Directions for this task >>
For the data below, restate word for word only the lines from the line containing "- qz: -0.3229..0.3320" through the line containing "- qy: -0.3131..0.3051", both ends included.

Data >>
/---

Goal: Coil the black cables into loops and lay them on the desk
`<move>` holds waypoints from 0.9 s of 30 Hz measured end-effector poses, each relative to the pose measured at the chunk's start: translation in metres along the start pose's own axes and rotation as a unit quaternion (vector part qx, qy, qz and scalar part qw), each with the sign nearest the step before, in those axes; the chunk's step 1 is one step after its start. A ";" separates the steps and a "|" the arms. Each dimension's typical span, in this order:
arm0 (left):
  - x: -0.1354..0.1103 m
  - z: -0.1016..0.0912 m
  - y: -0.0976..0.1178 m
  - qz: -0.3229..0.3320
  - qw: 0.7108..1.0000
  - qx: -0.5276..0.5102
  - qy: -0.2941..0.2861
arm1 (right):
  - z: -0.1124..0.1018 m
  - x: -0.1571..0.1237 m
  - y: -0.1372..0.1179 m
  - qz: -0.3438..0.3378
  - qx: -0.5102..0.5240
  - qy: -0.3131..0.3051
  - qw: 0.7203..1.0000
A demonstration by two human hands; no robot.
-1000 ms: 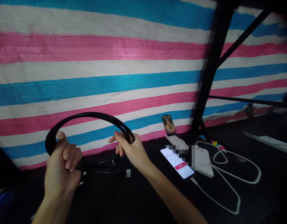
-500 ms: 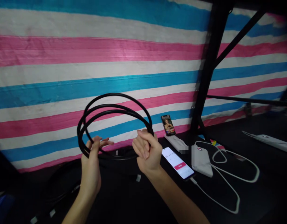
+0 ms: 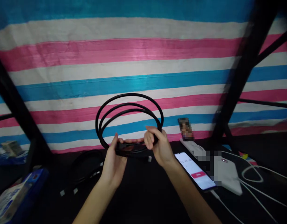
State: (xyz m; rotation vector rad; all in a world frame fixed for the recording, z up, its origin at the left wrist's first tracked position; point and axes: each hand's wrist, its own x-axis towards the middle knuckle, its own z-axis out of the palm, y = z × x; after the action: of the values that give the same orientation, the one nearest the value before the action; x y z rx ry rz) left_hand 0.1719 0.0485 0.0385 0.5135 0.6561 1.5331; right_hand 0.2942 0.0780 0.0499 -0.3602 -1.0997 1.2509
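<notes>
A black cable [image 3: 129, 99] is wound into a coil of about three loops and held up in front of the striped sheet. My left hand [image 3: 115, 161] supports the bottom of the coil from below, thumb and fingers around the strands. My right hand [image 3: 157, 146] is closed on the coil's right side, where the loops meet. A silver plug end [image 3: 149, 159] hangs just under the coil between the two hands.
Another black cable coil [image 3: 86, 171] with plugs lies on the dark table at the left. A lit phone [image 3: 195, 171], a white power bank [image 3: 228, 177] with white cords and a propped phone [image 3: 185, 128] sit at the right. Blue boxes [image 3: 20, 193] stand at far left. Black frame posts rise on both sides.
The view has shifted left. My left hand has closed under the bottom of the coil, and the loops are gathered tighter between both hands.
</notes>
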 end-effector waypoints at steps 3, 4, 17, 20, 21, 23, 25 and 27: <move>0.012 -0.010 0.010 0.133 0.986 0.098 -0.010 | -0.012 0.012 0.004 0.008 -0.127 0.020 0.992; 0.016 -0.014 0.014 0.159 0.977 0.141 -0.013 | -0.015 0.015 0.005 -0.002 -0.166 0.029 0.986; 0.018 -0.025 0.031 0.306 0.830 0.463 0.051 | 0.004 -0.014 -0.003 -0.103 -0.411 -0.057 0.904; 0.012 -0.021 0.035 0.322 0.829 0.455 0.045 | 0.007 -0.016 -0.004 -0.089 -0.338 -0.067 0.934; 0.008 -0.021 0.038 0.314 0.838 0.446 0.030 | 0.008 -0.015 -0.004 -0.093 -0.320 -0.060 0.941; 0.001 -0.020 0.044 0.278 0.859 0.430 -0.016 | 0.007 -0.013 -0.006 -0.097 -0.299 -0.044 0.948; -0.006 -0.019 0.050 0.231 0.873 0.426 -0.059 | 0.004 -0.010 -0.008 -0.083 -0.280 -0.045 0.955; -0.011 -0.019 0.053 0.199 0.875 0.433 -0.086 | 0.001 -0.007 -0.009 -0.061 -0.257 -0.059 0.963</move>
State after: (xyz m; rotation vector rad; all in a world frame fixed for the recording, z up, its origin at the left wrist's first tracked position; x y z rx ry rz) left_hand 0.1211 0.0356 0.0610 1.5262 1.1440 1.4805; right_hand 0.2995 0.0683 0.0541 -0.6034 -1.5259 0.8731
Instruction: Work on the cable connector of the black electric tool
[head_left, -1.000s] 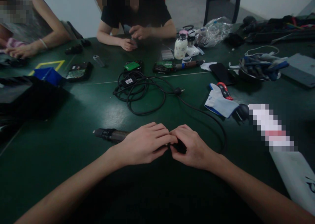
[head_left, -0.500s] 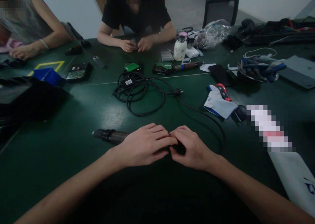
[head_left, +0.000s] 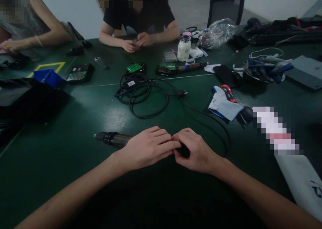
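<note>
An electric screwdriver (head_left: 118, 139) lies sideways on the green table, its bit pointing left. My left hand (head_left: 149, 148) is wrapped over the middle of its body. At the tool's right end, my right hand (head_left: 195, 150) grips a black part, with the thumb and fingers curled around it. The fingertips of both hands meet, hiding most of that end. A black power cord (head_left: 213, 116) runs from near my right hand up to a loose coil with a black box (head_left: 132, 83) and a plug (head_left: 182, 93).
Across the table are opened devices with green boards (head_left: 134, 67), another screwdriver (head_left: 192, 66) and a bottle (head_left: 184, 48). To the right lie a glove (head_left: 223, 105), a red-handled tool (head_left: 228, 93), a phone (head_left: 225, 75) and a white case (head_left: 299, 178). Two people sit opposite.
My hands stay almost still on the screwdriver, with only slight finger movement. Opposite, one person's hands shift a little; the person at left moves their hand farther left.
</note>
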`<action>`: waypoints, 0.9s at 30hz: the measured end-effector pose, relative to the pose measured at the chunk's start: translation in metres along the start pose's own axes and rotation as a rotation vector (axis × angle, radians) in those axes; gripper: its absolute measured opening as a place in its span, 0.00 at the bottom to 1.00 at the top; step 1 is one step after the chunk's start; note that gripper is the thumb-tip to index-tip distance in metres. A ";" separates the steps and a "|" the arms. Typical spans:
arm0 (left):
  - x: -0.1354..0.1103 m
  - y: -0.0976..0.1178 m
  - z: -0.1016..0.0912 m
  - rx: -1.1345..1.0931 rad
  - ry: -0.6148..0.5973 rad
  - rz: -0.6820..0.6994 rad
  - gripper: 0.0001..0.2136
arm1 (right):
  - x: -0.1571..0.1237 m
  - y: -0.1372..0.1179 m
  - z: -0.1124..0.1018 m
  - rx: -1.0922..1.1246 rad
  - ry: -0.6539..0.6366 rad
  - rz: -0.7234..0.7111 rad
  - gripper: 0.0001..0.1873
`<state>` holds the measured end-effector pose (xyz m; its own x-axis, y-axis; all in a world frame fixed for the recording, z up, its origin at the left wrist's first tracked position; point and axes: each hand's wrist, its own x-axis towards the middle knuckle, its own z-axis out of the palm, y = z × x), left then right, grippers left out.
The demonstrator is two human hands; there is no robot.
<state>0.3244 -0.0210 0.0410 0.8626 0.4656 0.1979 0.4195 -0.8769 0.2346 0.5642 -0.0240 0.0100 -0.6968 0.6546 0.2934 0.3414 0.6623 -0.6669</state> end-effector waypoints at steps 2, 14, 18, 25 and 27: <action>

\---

Answer >>
  - qz: -0.3229..0.3320
  - qw: 0.7108..1.0000
  - qx: -0.5276..0.5102
  - qy: -0.2941..0.2861
arm1 (right):
  - z: -0.1124..0.1018 m
  - x: -0.1571..0.1237 m
  - y: -0.1372..0.1179 m
  - qz: -0.3438..0.3378
  - qx: -0.5102..0.5240
  - qy: -0.3131..0.3051

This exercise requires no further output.